Im südamerikanischen Land Brasilien beginnt der Oberste Bundesgerichtshof (STF) am Dienstag (2.) mit der Verhandlung gegen die Führungsspitze der Regierung des ehemaligen Präsidenten Jair Messias Bolsonaro wegen versuchten Staatsstreichs. Experten bezeichnen dies als eines der wichtigsten Verfahren in der Geschichte des Obersten Gerichtshofs. Der ehemalige Präsident wird wegen fünf Straftaten angeklagt, darunter der Versuch der gewaltsamen Abschaffung des demokratischen Rechtsstaats und Staatsstreich. Ein weiteres bedeutendes Verfahren vor dem Obersten Gerichtshof in diesem Jahrhundert war der Fall Mensalão, in dem Politiker von Parteien, die mit der Regierung von Präsident Lula verbündet waren, wegen der Annahme von Geld im Austausch für Unterstützung im Nationalkongress verurteilt wurden. Das aktuelle Verfahren hat jedoch einen anderen Aspekt.
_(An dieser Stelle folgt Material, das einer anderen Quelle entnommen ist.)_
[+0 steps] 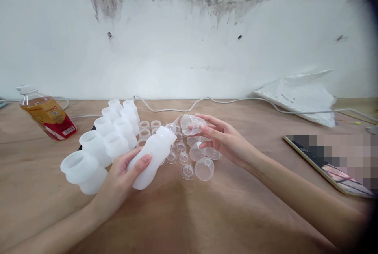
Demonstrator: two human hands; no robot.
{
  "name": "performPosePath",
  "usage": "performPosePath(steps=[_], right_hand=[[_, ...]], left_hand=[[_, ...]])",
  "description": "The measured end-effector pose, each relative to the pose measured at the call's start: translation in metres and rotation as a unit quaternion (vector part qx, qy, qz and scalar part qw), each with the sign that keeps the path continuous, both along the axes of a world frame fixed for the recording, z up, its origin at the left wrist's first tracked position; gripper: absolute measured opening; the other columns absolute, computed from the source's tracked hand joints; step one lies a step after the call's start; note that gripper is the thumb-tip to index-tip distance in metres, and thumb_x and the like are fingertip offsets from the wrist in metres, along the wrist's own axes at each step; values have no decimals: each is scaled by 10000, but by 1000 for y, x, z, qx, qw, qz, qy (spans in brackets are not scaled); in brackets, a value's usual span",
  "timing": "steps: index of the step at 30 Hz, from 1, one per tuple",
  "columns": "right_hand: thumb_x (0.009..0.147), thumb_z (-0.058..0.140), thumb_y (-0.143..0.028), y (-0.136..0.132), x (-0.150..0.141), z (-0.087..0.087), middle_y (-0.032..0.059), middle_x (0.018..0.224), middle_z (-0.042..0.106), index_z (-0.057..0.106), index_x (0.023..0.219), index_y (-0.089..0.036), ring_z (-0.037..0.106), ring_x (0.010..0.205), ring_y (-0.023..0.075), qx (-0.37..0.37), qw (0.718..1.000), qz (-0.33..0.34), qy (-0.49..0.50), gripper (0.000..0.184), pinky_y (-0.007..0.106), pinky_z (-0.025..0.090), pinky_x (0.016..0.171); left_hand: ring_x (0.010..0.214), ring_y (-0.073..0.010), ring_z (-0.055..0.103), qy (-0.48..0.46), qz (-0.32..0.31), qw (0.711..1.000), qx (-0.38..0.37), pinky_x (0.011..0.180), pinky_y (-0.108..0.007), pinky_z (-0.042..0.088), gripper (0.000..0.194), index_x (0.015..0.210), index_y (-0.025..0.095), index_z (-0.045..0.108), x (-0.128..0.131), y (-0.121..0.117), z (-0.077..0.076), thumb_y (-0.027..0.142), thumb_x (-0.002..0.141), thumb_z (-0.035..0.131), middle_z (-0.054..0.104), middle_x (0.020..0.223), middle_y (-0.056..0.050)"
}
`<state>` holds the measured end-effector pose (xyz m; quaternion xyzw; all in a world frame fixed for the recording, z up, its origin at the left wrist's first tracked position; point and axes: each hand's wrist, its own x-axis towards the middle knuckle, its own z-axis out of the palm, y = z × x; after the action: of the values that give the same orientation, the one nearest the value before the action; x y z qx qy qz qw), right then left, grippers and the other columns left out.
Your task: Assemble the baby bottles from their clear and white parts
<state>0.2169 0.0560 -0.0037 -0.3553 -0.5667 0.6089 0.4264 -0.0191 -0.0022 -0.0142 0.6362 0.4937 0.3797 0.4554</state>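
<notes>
A pale, stained wall (177, 49) rises behind a wooden tabletop (177, 222), over which both bare forearms reach in from the near corners. The right forearm slants up and inward from the lower right, fairly straight at the wrist; the left forearm climbs from the lower left, and the two converge near the middle. At the back right lies a crumpled white plastic bag (298, 96), with a phone (325, 167) nearer on the right, and a drink bottle (50, 114) with a red and gold label at far left. The left hand (121, 173) grasps a white bottle (150, 159), thumb laid along its near side and the other fingers mostly hidden behind; the bottle tilts, its neck pointing up and right. Open-mouthed white bottles (116, 143) stand in two rows beyond that hand. The right hand (226, 139) pinches a clear cup (189, 125) between thumb and forefinger, its remaining fingers loosely bent below; the cup lies sideways in the air, close to the neck. Under it, more clear cups (204, 169) rest on the tabletop beside small clear teats (187, 172), with translucent rings (144, 125) just left of them.
</notes>
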Motion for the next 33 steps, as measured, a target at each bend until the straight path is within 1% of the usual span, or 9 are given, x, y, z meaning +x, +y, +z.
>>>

Experten zufolge bekräftigt es die Souveränität Brasiliens und die Unabhängigkeit der demokratischen Institutionen.
„Es ist ein Prozess, der in die Geschichte des STF und Brasiliens selbst eingehen wird”, erklärte Gustavo Sampaio, Professor für Verfassungsrecht an der Universidade Federal Fluminense (UFF). „Es ist ein großes Experiment, ein wichtiger, ich würde sogar sagen historischer Moment eines Urteils, das die Autorität eines äußerst wichtigen Gesetzes von 2021 bekräftigt, das ironischerweise von Präsident Jair Bolsonaro selbst sanktioniert wurde”, erinnerte der Professor. Verbrechen gegen den demokratischen Rechtsstaat wurden 2021 nach der Verabschiedung durch den Nationalkongress und der Unterzeichnung durch den damaligen Präsidenten Jair Bolsonaro in das Strafgesetzbuch aufgenommen. Das Gesetz führte Änderungen bei Verbrechen gegen die nationale Souveränität, gegen demokratische Institutionen und gegen die Funktionsweise der Institutionen im Wahlprozess ein.
Geschichte der Interventionen
Der Politikwissenschaftler Cláudio Couto von der Fundação Getúlio Vargas (FGV) erklärte, dass der Prozess für die brasilianische Gesellschaft von historischer Bedeutung sei, da Brasilien eine „lange Geschichte militärischer Interventionen in die Politik“ habe. Er erinnert auch daran, dass noch nie ein ehemaliger Präsident Brasiliens wegen eines Staatsstreichs auf der Anklagebank saß. „Wir haben mehrere Militärs auf der Anklagebank und in gewisser Weise auch Bolsonaro selbst, der ein pensionierter Militär ist”, sagte er. Das Verfahren dürfte auch Auswirkungen auf die politische Klasse im Nationalkongress haben, insbesondere auf die extreme Rechte, die sich in der Abgeordnetenkammer und im Senat für eine Amnestie eingesetzt hat.
Internationale Resonanz
Diese Woche fand der Prozess gegen den ehemaligen Präsidenten internationale Resonanz, als er auf das Cover des britischen Magazins „The Economist“ kam, eines der einflussreichsten Magazine der Welt. Die Publikation hebt den Prozess gegen den Brasilianer hervor, der am kommenden Dienstag, dem 2. September, beginnt. Bei der Veröffentlichung der neuen Ausgabe in den sozialen Netzwerken heißt es: „Brasilien bietet eine Lektion in Demokratie für ein Amerika, das immer korrupter, protektionistischer und autoritärer wird.“ Bolsonaro, der wegen versuchten Staatsstreichs vor Gericht steht und sich derzeit in Hausarrest befindet, wurde mit einem Gesicht, das in den Farben Brasiliens bemalt ist, und einem Hut abgebildet, der demjenigen ähnelt, den der „Wikinger vom Kapitol” trug, einer der extremistischen Anhänger des US-Präsidenten Donald Trump während des Sturms auf den amerikanischen Kongress im Jahr 2021. Darüber hinaus haben sich 66 ausländische Journalisten registriert, um über die Verhandlung des Falles in der Ersten Kammer zu berichten. Insgesamt sind 501 Medienvertreter angemeldet, um den Prozess vor Gericht zu verfolgen.